There is no assurance that the FDA will allow the company to initiate a pivotal study for this program, nor that such a trial could ultimately be used to file for Accelerated Approval. It's highly possible that the FDA may end up requiring a more robust study, this is a risk to consider with biotechs seeking such a pathway. A third risk to consider would be in terms of the advancement of ADI-001 for the treatment of patients with lupus nephritis [LN]. Even though this CAR-T was shown to work well in treating patients with cancer [specifically mantle cell lymphoma], there is no guarantee that it will do just as well in being able to treat patients with LN. This brings up the fourth and final risk to consider as well, which is that it remains to be seen if ADI-001 can eventually be used to target other autoimmune disorders.

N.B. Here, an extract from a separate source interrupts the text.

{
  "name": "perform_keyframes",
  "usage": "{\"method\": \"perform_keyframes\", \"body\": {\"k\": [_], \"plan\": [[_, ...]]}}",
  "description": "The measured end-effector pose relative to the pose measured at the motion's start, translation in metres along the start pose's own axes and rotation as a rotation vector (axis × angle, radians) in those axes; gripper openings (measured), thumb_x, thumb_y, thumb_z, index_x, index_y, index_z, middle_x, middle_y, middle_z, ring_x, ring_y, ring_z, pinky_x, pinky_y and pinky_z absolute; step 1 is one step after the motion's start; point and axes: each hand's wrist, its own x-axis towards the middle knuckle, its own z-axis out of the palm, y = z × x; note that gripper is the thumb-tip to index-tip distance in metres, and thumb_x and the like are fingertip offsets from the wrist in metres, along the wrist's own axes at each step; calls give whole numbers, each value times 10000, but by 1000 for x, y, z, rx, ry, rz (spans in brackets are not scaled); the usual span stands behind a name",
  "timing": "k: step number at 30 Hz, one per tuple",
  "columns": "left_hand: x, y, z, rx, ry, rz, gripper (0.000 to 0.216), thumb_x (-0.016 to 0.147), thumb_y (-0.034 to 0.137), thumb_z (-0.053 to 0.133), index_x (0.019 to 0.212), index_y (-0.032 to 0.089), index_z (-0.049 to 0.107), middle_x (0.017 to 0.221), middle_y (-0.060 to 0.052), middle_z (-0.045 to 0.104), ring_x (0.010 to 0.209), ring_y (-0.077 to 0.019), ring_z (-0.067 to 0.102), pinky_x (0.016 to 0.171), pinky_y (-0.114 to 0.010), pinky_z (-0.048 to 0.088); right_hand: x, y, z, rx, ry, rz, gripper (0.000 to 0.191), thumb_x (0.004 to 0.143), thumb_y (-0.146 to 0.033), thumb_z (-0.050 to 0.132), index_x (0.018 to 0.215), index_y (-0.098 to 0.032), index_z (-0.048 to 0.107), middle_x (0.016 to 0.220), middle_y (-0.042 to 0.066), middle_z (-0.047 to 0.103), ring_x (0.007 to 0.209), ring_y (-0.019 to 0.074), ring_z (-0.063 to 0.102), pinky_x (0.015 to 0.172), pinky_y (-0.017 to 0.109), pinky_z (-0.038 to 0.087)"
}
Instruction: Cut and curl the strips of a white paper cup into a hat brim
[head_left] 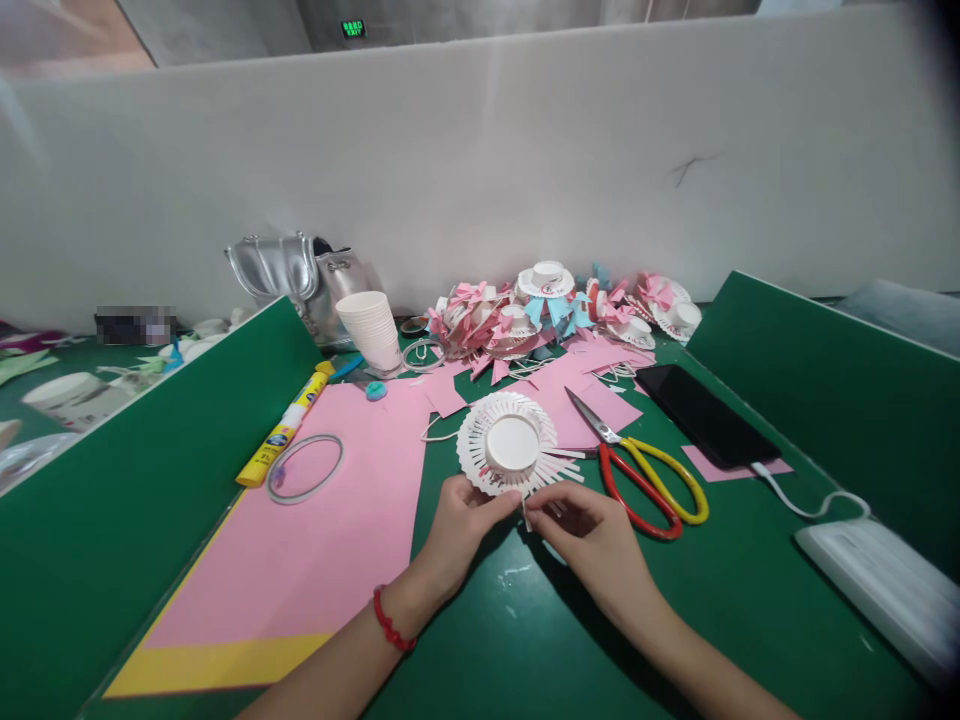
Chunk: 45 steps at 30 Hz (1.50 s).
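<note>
A white paper cup (pixel 513 443) cut into a fringe of narrow strips lies spread out like a flower, its round base facing up. Around much of the rim the strips are bent into a woven-looking edge; at the right several still stick out straight. My left hand (pixel 469 520), with a red bracelet at the wrist, pinches the near edge of the cup. Thumb and forefinger of my right hand (pixel 581 525) are closed on a strip at that same near edge. Scissors (pixel 619 440) with red and yellow handles lie right of the cup, blades partly spread.
Pink paper sheets (pixel 360 540) and a yellow glue stick (pixel 285 425) lie at left, with a tape ring (pixel 306 468). Behind are stacked paper cups (pixel 369 330), a silver bag (pixel 281 275) and finished paper hats (pixel 546 280). A phone (pixel 705 415) lies right, cabled to a white block (pixel 885 590). Green dividers (pixel 840 380) flank both sides.
</note>
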Motion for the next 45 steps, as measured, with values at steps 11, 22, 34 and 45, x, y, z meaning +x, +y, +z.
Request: {"method": "perform_keyframes", "body": {"k": [11,22,34,45], "plan": [[-1,5,5,60,46,5,114,592,211,680,623,109,639,599,-11,643,584,-141,563,572,-233,450,-1,3,1,20,-23,-12,38,655,-214,609,659,-176,605,608,6,623,576,141,576,549,241,468],[1,2,4,1,80,30,179,593,165,677,762,107,668,767,-44,700,743,-178,611,708,-262,461,-4,4,1,-251,-19,-224,83,684,-135,546,738,-195,569,736,30,565,621,148,563,565,256,489],[1,3,5,61,140,56,224,619,191,660,827,107,665,830,-55,704,766,-186,621,711,-264,475,-5,6,-12,-919,162,-812,112,765,-147,544,812,-220,614,1098,101,467,973,261,487,747,399,407],[-6,2,11,496,117,263,122,644,143,542,706,104,640,701,-51,687,618,-163,602,576,-236,480,3,6,-13,-644,131,-484,77,789,-156,476,775,-198,539,972,96,510,939,237,507,757,385,430]]}}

Adicet Bio has been able to make extensive progress in being able to move its pipeline forward. It has been able to achieve high response rates from its phase 1 GLEAN study, using ADI-001 for the treatment of patients with late-line mantle cell lymphoma [MCL]. Not only that, but investors can look for a major update about this specific program in the 2nd half of 2024. Besides this as a major catalyst this year, there is another one to look forward to. This would be a first look into whether or not ADI-001 can be used to treat patients with autoimmune disorders as well. This remains to be seen, but things will kick off with trial initiation in Q2 of 2024.

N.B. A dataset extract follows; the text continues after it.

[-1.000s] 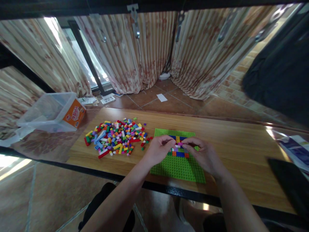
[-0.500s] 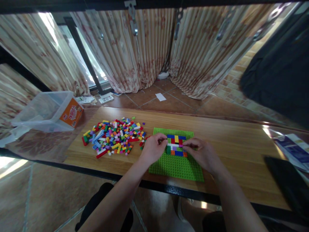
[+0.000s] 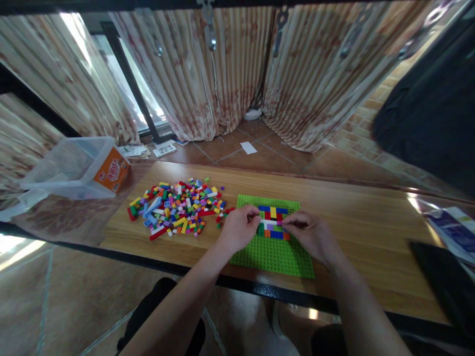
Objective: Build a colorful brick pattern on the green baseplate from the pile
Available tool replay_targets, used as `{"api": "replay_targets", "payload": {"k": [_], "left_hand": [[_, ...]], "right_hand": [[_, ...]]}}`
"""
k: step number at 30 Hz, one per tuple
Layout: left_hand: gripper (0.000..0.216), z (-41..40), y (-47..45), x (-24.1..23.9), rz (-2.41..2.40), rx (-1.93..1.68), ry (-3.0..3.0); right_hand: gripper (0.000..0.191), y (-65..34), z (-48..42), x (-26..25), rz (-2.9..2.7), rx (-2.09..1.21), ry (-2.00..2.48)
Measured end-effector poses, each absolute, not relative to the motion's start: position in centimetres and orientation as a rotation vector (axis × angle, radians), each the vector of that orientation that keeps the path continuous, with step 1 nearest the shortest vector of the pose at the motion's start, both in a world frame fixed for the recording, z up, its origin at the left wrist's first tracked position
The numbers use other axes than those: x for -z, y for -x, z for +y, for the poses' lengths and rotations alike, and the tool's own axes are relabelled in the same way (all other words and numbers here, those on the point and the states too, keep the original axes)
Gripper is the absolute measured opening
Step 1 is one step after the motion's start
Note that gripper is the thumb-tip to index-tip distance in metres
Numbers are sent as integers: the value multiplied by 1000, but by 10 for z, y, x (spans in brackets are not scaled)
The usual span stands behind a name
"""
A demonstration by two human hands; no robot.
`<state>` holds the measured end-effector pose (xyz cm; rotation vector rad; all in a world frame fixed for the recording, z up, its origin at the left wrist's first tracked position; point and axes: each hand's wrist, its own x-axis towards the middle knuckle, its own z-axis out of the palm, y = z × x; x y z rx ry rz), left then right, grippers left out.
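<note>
A green studded baseplate (image 3: 272,259) lies on the table, carrying a block of toy bricks (image 3: 276,235) in blue, red, yellow, white, green and orange. My left hand (image 3: 240,226) is closed in a pinch at the left side of this block. What its fingertips hold, if anything, is hidden. From the right, my right hand (image 3: 309,235) pinches a small magenta toy brick (image 3: 279,223) at the end of a white row (image 3: 270,222). Both hands rest low over the plate and cover part of it.
A wide pile of loose bricks (image 3: 181,205) spreads over the table's left part. Beyond it stands a clear plastic bin (image 3: 70,170) with an orange label. A black flat object (image 3: 438,282) and papers (image 3: 454,227) lie at the right. The table's dark front edge (image 3: 260,288) runs close to my forearms.
The view has shifted slightly. Both hands keep nearly the same place and the same pinch over the bricks; no brick has visibly been moved.
</note>
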<state>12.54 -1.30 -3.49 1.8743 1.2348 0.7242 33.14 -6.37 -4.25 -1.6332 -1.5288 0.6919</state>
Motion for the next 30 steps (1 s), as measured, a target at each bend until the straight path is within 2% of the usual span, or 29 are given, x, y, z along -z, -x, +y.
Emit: {"api": "replay_targets", "payload": {"k": [14,19,23,30], "left_hand": [[15,-15,-124,36,1262,-711,-1890],[14,-11,-122,38,1195,-770,-1873],[13,-9,-121,35,1168,-811,-1820],[14,-3,-111,30,1172,-915,-1783]], "right_hand": [[11,-332,-61,39,-1539,-713,1705],[19,-340,-59,38,-1372,-831,1570],[19,-343,-57,32,-1067,-719,1517],[18,-334,-54,22,-968,-561,1590]]}}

From there, it is expected that an update of ADI-001 for the treatment of patients with lupus nephritis, will be released in the 2nd half of 2024. With positive phase 1 data targeting late-line MCL patients, plus a few catalysts during this year, I believe that investors might be able to capitalize on any potential gains made. The last thing to note is that progress is being made to target other types of cancers with CAR-Ts. For instance, an IND to begin testing of ADI-270 in a phase 1 study for the treatment of patients with renal cell carcinoma [kidney cancer], is expected in Q2 of 2024.